DESCRIPTION OF THE TASK:
Using the listing below, print exactly everything from the line with "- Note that" down to the line with "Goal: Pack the", both included, and nothing more.

INFORMATION SUPPLIED:
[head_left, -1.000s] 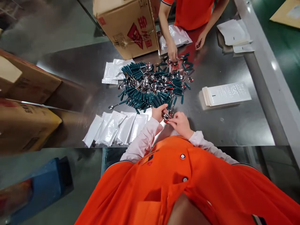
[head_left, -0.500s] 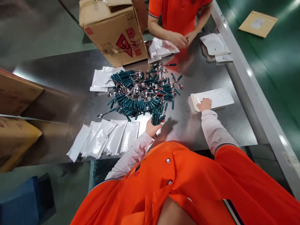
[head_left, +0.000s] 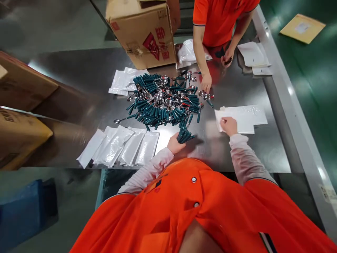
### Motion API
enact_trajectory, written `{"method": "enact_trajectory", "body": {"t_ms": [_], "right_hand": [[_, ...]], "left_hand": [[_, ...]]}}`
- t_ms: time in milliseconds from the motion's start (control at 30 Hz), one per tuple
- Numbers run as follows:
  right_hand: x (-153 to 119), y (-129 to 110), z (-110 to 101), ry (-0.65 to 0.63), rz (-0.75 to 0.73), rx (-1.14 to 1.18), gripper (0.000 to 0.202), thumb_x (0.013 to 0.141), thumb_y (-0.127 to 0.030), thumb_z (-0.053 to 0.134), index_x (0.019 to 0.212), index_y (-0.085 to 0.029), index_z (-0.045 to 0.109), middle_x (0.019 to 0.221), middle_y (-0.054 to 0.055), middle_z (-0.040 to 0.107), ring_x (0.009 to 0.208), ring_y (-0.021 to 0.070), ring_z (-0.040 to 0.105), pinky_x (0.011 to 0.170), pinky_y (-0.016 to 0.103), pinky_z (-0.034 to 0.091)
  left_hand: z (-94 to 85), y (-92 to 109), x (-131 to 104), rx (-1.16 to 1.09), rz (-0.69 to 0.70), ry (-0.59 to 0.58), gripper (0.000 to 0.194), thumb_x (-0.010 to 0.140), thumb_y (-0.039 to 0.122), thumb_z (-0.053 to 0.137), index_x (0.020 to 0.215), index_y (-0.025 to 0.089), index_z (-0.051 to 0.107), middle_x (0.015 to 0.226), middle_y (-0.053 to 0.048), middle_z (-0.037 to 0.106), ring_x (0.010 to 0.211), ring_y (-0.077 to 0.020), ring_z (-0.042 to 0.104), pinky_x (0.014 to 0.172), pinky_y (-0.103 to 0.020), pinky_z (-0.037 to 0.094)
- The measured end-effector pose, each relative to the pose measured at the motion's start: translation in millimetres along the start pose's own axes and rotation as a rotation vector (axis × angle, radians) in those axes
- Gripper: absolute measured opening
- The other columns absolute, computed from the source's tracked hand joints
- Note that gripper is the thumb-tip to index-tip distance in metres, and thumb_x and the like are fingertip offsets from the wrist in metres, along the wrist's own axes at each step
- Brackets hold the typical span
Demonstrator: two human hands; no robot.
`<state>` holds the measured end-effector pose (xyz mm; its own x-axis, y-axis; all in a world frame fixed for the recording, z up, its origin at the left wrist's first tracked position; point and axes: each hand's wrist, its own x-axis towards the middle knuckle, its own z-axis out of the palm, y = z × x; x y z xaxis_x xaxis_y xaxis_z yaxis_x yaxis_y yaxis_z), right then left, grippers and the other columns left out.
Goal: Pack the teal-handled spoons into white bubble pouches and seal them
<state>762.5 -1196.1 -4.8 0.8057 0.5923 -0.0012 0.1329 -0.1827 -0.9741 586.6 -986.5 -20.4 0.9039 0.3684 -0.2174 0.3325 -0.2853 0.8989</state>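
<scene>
Head view: left hand closed round a bunch of spoons, green handles poking out away from the body; bowls hidden by the hand. Bunch sits at the near edge of the pile. Right hand is on the near-left part of the bags, fingers curled; can't tell if it's pinching one or just resting. One bag lies offset from the others, towards the wearer. Progress, my read: partway. On the done side, a row of packets along the near left of the surface, neighbours overlapping or close, plus a couple more packets beyond, beside the pile. Can't see what's inside any of them. On the left-to-do side, most visible spoons lie loose in the pile, one stray spoon out to its left, and the bags at right look flat and unfilled. Co-worker across: one hand down at a few spoons just right of the pile, the other holding something dark, too small to make out. Big carton stands behind the pile.
</scene>
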Motion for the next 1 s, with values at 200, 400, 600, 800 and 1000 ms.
{"method": "enact_trajectory", "body": {"t_ms": [200,400,600,800,1000], "right_hand": [[-40,58,104,-0.093,0.382,-0.567,0.016,0.084,-0.015,0.06,0.083,-0.015,0.076,0.088,0.011,0.076,0.09,0.0232,0.07,0.08,0.027,0.048],[-51,81,133,-0.031,0.404,-0.439,0.037,0.094,-0.03,0.045,0.107,-0.011,0.075,0.093,0.011,0.077,0.083,0.0196,0.071,0.075,0.025,0.049],[-52,76,131,-0.064,0.02,-0.727,0.034,0.094,-0.027,0.05,0.111,-0.013,0.075,0.098,0.014,0.075,0.09,0.023,0.068,0.08,0.029,0.048],[-48,57,117,-0.094,-0.302,-0.949,0.04,0.1,-0.027,0.041,0.117,-0.013,0.074,0.088,0.014,0.072,0.08,0.0204,0.063,0.07,0.028,0.042],[-44,39,123,-0.264,-0.31,-0.996,0.038,0.1,-0.026,0.041,0.117,-0.014,0.074,0.092,0.014,0.073,0.079,0.0212,0.064,0.069,0.029,0.041]], "left_hand": [[16.2,-37,14,0.516,-0.069,-0.131,0.04,0.07,0.023,0.076,0.107,0.016,0.064,0.094,-0.011,0.073,0.097,-0.0316,0.07,0.089,-0.039,0.052],[14.1,-60,15,0.918,-0.146,-0.367,0.046,0.084,0.032,0.066,0.124,0.013,0.057,0.114,-0.017,0.07,0.109,-0.0316,0.067,0.094,-0.038,0.051],[25.3,-51,12,0.934,-0.144,-0.345,0.073,0.085,0.027,0.063,0.149,0.005,0.035,0.111,-0.023,0.07,0.104,-0.0334,0.069,0.086,-0.039,0.053],[12.9,-24,16,0.82,-0.03,-0.432,0.082,0.08,0.024,0.07,0.153,0.014,0.034,0.116,-0.018,0.071,0.107,-0.0308,0.069,0.088,-0.035,0.053],[6.2,7,21,0.751,-0.201,-0.473,0.058,0.065,0.018,0.082,0.12,0.011,0.065,0.108,-0.016,0.073,0.102,-0.0278,0.07,0.087,-0.028,0.055]]}}
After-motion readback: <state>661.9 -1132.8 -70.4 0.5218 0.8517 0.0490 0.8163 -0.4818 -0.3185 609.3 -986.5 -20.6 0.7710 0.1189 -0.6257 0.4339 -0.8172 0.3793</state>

YOUR RESPONSE:
- Note that gripper is the thumb-tip to index-tip distance in metres, and thumb_x and the like are fingertip offsets from the wrist in metres, along the wrist's own axes at each step
- Brackets hold the typical span
Demonstrator: two human hands; no robot.
`<state>` holds the measured end-effector pose (xyz mm; its own x-axis, y-axis; all in a world frame fixed for the recording, z up, its origin at the left wrist's first tracked position; point and axes: each hand's wrist, its own x-axis towards the middle knuckle, its own z-axis out of the palm, y = z × x; x y z xaxis_x xaxis_y xaxis_z yaxis_x yaxis_y yaxis_z), right then left, grippers and the other columns left out.
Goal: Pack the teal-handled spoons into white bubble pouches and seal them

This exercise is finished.